Introduction
The efficacy of vaccines against SARS-CoV-2 has been reported to be 53-97% in patients with symptoms of infection.1–6 Of these, the adenovirus vector vaccines are the preferred vaccines in countries with limited resources because of their accessibility and less stringent storage requirements. Two of these include the chimpanzee adenoviral vector, ChAdOx1 nCoV-19 vaccine (Oxford-AstraZeneca) and the adenoviral vector type 26, Ad26.COV2.S vaccine (Janssen/Johnson & Johnson). The risk of adverse events after these vaccines has been assessed in clinical trials and by public health surveillance systems. Reports of serious adverse events have been rare. Nonetheless, some instances of venous thromboembolism and arterial thrombosis after adenoviral vector vaccines have been reported, raising concerns about the potential risks of thromboembolic complications.7–10
Moderate-to-severe thrombocytopenia and thrombosis at unusual sites have been reported in rare instances after vaccination with the ChAdOx1 nCoV-19 and Ad26.COV2.S vaccines.11 12 This finding prompted a recommendation by several regulatory authorities for a temporary suspension of vaccinations in April 2021.13 The term vaccine induced immune thrombocytopenia and thrombosis was created for this syndrome, with a proposed mechanism similar to that of heparin induced thrombocytopenia with thrombosis.14 15 Also, the term thrombosis with thrombocytopenia syndrome has been defined by the Brighton Collaboration.16 Thrombosis with thrombocytopenia syndrome can be attributed to several causes and the term is recommended for use in epidemiological studies after vaccination.

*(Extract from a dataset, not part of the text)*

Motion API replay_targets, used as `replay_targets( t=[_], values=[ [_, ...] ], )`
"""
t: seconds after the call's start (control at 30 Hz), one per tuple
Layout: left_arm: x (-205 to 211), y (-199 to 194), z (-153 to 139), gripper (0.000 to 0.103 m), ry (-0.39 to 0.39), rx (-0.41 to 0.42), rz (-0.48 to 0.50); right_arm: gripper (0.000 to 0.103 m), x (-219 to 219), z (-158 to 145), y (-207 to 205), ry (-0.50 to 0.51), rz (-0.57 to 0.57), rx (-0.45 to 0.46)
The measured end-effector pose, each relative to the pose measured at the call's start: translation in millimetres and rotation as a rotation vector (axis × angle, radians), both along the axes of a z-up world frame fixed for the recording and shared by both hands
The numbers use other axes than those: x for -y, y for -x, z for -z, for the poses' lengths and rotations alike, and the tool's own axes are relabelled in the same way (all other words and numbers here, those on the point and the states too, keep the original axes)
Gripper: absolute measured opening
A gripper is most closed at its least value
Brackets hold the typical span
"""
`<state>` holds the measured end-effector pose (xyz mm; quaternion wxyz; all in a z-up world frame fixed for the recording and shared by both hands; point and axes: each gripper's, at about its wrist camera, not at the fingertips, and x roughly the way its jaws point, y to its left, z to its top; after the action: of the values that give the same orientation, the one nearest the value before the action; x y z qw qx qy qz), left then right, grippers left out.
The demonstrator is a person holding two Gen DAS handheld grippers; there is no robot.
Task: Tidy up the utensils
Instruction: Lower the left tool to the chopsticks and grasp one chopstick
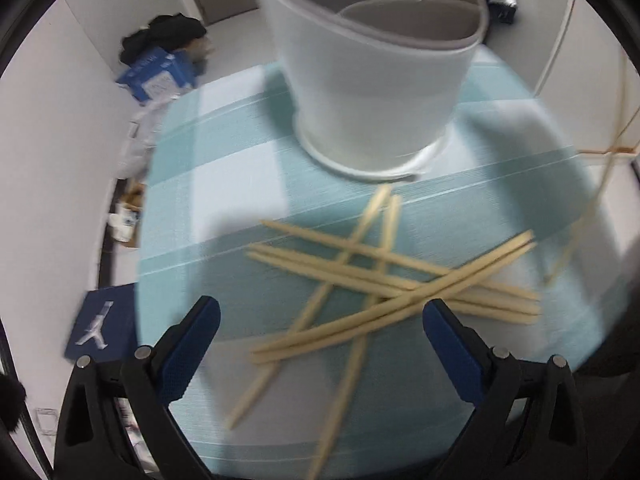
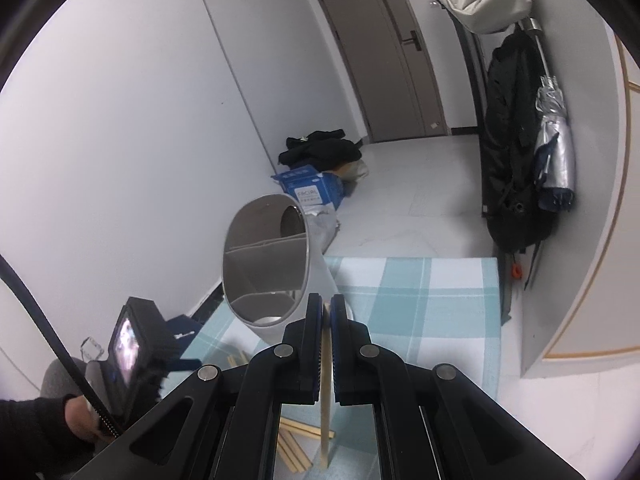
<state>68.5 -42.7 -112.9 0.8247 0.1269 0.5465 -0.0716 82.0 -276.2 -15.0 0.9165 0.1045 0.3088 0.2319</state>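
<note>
Several pale wooden chopsticks (image 1: 384, 280) lie crossed in a loose pile on a blue-and-white checked tablecloth (image 1: 224, 200). A white utensil holder (image 1: 372, 80) with inner dividers stands just beyond the pile. My left gripper (image 1: 320, 320) is open and empty, low over the near side of the pile. In the right wrist view my right gripper (image 2: 326, 308) is shut on one chopstick (image 2: 326, 400), which hangs down between the fingers, above the table and right of the utensil holder (image 2: 266, 264). More chopsticks (image 2: 294, 444) lie below it.
A blue box (image 1: 100, 324) sits off the table's left edge. On the floor are a blue carton (image 2: 312, 190) and dark clothes (image 2: 320, 146). A black bag and a folded umbrella (image 2: 554, 148) hang at the right. The left device (image 2: 132, 344) shows at lower left.
</note>
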Motion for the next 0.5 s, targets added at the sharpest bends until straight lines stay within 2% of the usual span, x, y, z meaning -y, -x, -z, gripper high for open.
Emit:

Definite or probable vaccine induced immune thrombocytopenia and thrombosis was reported in 220 patients presenting to hospitals in the UK after 24 million first doses of the ChAdOx1 nCoV-19 vaccine.17 Median age of these patients was 48 years (range 18-79) and 55% were women. Of these, 209 (95%) presented with thrombocytopenia (median 47×109/L, range 28-76) and 102 (46%) with cerebral venous sinus thrombosis. No other risk factors for thrombosis were identified and the overall mortality rate was 22%. Up to 8 July 2021, another 38 patients with definite vaccine induced immune thrombocytopenia and thrombosis after 12.5 million first doses of Ad26.COV2.S vaccine were reported to the US Centers for Disease Control and Prevention advisory committee on immunisation practices.18 These patients had a similar presentation to those described after vaccination with the ChAdOx1 nCoV-19 vaccine, suggesting an effect of adenoviral vector-type vaccines against SARS-CoV-2. Thrombosis at unusual sites and thrombocytopenia have also been reported for mRNA based vaccines, although to a lesser extent.10 19 Given the severity of vaccine induced immune thrombocytopenia and thrombosis and the ongoing covid-19 pandemic, close monitoring and reporting of serious adverse events is essential.
Between 17 February and 17 May 2021, the Ad26.COV2.S vaccine was given to 477 234 individuals in the Sisonke study, a multicentre, open label, single arm, phase 3B implementation study in healthcare workers in South Africa. Preliminary data on vascular thrombotic events after vaccination of the first 288 368 healthcare workers have been reported.20 The rate of venous and arterial thromboembolic events were 1.7 per 100 000 participants. These events occurred in individuals with known risk factors for thromboembolism. Here, we describe the occurrence of vascular thrombotic events after vaccination of 477 234 healthcare workers in the Sisonke study, including two patients with vaccine induced immune thrombocytopenia and thrombosis.